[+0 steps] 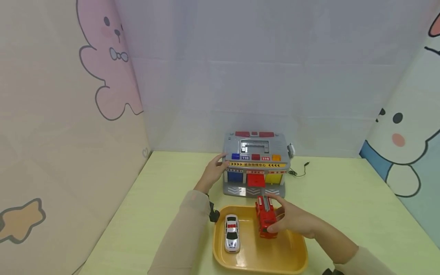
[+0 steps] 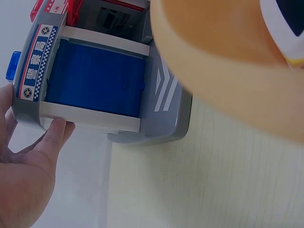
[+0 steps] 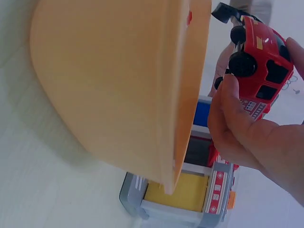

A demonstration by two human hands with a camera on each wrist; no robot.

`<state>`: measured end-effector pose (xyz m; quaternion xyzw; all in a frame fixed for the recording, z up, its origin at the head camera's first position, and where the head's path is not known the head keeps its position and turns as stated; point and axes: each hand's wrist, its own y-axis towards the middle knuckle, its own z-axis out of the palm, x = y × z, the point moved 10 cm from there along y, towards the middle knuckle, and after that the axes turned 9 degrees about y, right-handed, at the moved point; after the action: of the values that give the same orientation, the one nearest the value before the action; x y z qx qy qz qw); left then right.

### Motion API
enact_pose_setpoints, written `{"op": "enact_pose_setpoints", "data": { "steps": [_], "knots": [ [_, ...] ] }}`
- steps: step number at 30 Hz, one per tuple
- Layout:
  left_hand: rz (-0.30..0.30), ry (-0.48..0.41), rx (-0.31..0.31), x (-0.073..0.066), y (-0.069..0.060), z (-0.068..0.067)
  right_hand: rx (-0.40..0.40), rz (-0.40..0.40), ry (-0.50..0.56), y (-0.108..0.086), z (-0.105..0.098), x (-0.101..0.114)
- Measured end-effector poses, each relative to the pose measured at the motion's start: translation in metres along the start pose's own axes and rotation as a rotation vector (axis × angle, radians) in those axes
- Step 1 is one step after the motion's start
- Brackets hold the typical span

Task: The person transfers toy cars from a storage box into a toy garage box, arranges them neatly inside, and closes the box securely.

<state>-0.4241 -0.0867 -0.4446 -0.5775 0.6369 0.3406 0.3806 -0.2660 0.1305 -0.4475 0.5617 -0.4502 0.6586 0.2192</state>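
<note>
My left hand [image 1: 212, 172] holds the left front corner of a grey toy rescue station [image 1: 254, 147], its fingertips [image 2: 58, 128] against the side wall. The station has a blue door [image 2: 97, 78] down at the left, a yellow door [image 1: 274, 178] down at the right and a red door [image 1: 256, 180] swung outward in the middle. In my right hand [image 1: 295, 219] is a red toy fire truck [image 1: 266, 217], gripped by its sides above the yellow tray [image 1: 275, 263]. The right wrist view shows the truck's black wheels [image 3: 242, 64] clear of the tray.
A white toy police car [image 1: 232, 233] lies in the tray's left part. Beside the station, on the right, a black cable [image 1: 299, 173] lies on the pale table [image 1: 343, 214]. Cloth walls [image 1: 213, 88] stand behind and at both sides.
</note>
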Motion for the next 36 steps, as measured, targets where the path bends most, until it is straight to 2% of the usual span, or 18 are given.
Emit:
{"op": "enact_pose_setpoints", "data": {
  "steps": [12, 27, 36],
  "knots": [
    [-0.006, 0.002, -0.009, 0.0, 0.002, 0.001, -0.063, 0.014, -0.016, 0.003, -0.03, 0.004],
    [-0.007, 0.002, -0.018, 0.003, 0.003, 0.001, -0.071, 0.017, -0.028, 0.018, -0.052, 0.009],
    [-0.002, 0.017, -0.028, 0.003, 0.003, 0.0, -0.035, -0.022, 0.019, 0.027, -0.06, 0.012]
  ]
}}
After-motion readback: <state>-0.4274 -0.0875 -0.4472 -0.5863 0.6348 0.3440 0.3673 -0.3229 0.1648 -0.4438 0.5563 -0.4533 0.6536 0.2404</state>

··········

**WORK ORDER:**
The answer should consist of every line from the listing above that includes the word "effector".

**ANSWER FOR THIS EXERCISE:**
`<state>`: measured end-effector pose (xyz m; quaternion xyzw; all in a frame fixed for the recording, z up, its origin at the head camera's first position, and where the head's path is not known the head keeps its position and turns as stated; point and axes: each hand's wrist, its own y-axis towards the middle knuckle, its own z-axis out of the palm, x = y × z, the point moved 10 cm from there along y, towards the middle knuckle, and after that the axes turned 9 degrees about y, right-handed, at the moved point; after the action: of the values that give the same orientation, the one nearest the value before the action; x y z qx qy qz qw); left then right.
- Measured end-effector poses, each relative to the pose measured at the motion's start: translation in metres along the start pose's own axes and rotation as a rotation vector (axis × angle, radians) in those axes

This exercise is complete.